*Work task*. Repeat the listing below line for line, exactly as shown.

*Data*.
BEGIN

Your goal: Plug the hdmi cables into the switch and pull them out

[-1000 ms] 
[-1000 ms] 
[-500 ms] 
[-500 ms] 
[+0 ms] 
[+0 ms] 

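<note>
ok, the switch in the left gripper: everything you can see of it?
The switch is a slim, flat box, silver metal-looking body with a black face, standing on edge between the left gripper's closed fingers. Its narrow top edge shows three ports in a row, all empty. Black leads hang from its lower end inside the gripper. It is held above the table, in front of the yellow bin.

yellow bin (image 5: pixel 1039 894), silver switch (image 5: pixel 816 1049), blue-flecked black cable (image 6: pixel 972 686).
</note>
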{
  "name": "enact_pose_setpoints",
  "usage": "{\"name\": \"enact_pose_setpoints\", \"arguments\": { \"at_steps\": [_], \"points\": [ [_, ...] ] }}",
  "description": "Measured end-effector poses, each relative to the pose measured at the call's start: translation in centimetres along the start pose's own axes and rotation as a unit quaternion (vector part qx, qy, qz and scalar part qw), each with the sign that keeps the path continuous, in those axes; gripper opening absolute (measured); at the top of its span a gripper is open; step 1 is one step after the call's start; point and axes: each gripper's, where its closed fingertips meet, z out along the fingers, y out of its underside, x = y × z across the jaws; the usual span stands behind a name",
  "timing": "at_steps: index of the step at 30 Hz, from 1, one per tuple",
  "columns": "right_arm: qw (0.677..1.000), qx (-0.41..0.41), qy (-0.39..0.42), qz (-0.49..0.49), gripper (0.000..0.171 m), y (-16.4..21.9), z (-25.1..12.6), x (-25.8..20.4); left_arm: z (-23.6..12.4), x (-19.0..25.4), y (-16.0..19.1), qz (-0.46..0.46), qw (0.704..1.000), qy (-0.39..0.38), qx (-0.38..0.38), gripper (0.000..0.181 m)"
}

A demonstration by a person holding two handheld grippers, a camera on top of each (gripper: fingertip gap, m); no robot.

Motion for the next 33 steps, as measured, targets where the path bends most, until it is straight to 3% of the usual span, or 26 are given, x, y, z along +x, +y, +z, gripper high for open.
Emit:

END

*Response below*.
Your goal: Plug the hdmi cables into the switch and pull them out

[-1000 ms] 
[-1000 ms] 
[-500 ms] 
[-500 ms] 
[+0 ms] 
[+0 ms] 

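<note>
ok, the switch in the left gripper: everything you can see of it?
The switch is a slim, flat box, silver metal-looking body with a black face, standing on edge between the left gripper's closed fingers. Its narrow top edge shows three ports in a row, all empty. Black leads hang from its lower end inside the gripper. It is held above the table, in front of the yellow bin.

yellow bin (image 5: pixel 1039 894), silver switch (image 5: pixel 816 1049), blue-flecked black cable (image 6: pixel 972 686).
</note>
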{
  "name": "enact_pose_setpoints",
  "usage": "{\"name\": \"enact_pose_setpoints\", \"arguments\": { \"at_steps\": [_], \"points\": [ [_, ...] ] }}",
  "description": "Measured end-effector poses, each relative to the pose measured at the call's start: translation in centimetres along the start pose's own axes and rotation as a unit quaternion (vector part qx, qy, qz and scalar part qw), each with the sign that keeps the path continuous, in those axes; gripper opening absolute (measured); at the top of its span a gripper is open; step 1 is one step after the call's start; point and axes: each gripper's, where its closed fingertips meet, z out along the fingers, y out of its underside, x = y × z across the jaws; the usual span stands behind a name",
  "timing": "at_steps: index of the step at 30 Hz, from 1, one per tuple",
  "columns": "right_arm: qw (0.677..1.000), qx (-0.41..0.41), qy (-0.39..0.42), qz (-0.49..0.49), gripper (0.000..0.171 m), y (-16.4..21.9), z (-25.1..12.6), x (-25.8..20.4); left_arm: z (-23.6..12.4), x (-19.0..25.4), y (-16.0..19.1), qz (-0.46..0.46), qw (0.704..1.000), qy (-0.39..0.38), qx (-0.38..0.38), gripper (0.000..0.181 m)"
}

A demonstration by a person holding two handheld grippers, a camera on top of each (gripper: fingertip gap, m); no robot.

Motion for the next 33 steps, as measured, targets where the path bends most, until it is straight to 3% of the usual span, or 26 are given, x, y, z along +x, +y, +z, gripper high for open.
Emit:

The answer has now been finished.